◆ **What you need to do**
In the material below, find each line with the string "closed" and copy it.

◆ **Extracted material**
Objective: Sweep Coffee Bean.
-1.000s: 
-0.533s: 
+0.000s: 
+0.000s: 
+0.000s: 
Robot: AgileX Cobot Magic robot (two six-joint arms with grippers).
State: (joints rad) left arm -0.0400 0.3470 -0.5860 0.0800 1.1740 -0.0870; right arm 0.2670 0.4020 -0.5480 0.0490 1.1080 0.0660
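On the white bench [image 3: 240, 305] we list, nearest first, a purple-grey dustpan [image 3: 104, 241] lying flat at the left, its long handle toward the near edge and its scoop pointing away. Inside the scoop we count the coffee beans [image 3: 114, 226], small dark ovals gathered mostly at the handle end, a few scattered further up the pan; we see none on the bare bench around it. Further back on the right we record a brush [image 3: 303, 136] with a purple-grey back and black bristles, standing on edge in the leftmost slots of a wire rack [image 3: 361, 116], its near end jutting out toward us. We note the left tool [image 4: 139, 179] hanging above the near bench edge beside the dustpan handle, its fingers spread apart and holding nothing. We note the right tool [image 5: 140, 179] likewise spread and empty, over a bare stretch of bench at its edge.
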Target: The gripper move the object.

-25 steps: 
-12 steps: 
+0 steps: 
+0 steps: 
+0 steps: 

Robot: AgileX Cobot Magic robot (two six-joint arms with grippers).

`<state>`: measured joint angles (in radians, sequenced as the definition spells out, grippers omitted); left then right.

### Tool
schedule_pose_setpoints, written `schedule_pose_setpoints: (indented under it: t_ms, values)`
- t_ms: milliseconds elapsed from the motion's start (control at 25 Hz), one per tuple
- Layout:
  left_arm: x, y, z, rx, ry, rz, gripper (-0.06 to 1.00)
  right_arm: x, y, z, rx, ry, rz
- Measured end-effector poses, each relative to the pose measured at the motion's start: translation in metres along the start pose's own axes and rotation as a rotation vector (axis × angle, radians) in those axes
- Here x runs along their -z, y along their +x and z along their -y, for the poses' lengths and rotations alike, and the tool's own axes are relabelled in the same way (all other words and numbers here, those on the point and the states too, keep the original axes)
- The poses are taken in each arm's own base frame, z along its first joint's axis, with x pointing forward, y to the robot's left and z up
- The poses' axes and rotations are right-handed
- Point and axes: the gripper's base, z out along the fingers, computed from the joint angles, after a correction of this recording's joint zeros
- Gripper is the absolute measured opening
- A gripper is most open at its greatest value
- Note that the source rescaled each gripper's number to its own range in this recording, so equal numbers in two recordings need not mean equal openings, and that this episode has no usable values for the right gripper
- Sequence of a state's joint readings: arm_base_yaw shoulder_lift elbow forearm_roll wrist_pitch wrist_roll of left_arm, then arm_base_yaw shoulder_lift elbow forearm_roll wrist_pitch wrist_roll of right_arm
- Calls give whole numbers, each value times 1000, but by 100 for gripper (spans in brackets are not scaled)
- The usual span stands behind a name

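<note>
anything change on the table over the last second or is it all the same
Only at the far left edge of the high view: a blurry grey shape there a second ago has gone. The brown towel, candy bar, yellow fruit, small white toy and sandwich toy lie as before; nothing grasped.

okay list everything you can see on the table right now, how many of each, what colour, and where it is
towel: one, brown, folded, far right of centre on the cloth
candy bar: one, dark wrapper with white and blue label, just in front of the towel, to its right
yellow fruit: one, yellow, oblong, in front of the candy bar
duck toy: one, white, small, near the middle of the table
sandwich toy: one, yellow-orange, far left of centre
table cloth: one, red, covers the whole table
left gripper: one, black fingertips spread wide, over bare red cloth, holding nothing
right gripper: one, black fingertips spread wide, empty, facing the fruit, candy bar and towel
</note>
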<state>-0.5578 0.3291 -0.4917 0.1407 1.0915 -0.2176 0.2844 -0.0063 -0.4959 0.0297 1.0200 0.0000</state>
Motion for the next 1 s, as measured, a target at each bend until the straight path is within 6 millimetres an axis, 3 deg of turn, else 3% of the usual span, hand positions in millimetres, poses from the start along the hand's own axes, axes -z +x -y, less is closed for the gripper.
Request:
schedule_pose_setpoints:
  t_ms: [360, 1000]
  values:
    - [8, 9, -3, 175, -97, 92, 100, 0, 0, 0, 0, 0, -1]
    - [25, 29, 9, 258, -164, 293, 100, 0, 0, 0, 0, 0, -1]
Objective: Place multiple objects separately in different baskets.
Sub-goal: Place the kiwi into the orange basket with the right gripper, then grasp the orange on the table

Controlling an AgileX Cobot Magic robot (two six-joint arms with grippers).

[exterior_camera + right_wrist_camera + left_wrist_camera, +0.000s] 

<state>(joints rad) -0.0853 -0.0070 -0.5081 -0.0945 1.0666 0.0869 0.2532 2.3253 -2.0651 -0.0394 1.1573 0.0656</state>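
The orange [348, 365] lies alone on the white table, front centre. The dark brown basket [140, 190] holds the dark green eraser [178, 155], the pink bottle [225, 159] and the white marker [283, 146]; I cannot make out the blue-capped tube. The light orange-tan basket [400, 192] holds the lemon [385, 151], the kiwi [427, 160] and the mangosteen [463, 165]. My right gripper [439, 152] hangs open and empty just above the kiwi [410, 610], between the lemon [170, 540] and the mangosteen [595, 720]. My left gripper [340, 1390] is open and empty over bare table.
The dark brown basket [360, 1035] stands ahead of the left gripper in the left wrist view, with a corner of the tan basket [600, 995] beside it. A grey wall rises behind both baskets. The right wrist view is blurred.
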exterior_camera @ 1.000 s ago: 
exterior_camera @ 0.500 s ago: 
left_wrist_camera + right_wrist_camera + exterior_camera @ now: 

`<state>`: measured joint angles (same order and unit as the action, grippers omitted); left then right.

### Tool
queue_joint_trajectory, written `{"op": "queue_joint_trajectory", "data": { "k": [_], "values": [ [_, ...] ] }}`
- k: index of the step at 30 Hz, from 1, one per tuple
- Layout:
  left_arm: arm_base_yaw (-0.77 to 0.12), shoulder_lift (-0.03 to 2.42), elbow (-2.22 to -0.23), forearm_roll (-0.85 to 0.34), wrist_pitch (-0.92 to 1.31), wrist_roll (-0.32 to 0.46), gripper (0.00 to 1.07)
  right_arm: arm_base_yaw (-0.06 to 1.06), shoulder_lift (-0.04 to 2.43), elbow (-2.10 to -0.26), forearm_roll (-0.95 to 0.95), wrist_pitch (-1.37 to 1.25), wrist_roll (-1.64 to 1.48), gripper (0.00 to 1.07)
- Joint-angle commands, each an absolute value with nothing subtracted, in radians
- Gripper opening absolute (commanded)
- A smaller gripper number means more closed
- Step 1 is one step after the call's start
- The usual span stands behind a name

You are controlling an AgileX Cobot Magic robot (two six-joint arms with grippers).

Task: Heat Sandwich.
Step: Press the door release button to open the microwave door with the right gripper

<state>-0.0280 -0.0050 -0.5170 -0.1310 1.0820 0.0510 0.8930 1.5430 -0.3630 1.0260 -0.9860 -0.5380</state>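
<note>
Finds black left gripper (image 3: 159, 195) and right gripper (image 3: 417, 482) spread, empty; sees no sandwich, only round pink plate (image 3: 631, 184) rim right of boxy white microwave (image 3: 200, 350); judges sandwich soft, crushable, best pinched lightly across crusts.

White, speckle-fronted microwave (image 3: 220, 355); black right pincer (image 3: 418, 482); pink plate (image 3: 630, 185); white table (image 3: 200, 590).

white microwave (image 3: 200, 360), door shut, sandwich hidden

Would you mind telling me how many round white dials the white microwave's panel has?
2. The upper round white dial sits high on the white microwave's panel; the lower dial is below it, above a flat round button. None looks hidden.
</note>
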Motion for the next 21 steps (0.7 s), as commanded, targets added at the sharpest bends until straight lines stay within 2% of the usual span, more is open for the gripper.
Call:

◆ **Answer to this exercise**
Motion for the next 1 s, as measured, a target at each bend until the straight path is within 6 millimetres an axis, 3 deg of turn, else 3% of the usual span, hand positions in millimetres, poses from the start along the hand's own axes, axes -z +x -y, less is closed for the gripper.
- A smaller gripper number means more closed

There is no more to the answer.